There are times in your life when your impression of someone completely changes. It may be something they say, they do, or just from your own experience.

It may take years for your impression of them to change, you know, suddenly you just realize one day “hey, they aren’t how I thought they were.” Or, it may be sudden and instant.

For me, when I was 14, my impression of my father changed instantaneously. A blink of the eye, so to speak.

I’m pretty sure it was a November day, because it was hunting season. I don’t hunt. Nor does my father. But the neighbor kids who lived across the street did, and they always cut through our yard to get to the woods beyond our house.

As always, before I get to the nugget, here’s some history…

First, my father. I am my father, there is no denying it. While I get my love for reading and being stubborn sonuvabitch from my mother’s genes, the rest of it is my dad. Laid back, good looking (damn skippy), easy going and patient. Loads of patience. It may not seem that way, but I am a very patient person. Just like the old man. But it is important not to confuse patience and easy going with weakness, as some do.

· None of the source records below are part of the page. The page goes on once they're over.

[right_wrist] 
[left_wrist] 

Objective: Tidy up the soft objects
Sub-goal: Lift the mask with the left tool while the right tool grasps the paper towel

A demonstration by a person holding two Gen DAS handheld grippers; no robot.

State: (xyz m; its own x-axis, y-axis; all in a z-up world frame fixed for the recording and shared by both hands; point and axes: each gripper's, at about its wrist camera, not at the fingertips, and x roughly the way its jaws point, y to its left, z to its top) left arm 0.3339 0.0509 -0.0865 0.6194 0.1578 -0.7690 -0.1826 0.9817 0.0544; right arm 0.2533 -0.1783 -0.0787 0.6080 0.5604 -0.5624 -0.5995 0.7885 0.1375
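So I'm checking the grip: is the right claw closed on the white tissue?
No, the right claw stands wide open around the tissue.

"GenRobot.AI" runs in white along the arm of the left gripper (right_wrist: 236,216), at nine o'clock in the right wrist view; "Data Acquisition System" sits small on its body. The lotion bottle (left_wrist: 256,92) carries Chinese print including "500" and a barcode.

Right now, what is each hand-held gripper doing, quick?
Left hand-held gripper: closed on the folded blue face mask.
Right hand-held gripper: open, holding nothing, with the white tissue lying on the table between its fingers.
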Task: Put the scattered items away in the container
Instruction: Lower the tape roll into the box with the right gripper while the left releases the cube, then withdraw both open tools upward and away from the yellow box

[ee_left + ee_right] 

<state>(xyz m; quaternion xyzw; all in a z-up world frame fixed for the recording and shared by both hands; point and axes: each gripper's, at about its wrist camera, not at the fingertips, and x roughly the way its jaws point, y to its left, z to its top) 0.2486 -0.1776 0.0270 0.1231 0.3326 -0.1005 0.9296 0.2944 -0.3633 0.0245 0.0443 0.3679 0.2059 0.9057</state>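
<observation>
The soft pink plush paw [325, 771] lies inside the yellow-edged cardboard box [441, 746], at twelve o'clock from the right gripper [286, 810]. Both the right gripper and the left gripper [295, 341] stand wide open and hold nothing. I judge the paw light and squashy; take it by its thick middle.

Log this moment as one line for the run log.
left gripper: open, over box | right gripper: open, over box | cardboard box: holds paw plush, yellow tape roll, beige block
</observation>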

Now, the neighbor kids were two brothers who, for the most part, I used to get along with. But one day, they pretty much kicked my ass. I can’t remember the reason, and it may have been my mouth or it may not have. Either way, two against one is a shitty fight either way you look at it. So, as one could imagine, our family wasn’t on too good of terms with their family.

So, back to the grill, it was November, I was 14, I had loaded up my bike in the back of my dad’s truck because he was going to take me to a friends house and Ralph, the older of the brothers, was cutting across our property to hit the woods for some hunting. Gun in hand and dog at side.

My dad noticed him and said (more to himself), “That bastard. I’ve told them to stay off my property.”

“HEY!” My dad yelled to Ralph, “Wait a minute!”

Ralph looked at him, smirked, and kept walking.

My dad looked at me and said, “You wait right here,” and briskly walked over to Ralph, cutting him off.

It’s weird how your body works sometimes. I shouldn’t have heard what they were saying, as they were probably 30 feet away from me, but I did. I heard every word and nothing else, just their words. It was as if I were in a vacuum.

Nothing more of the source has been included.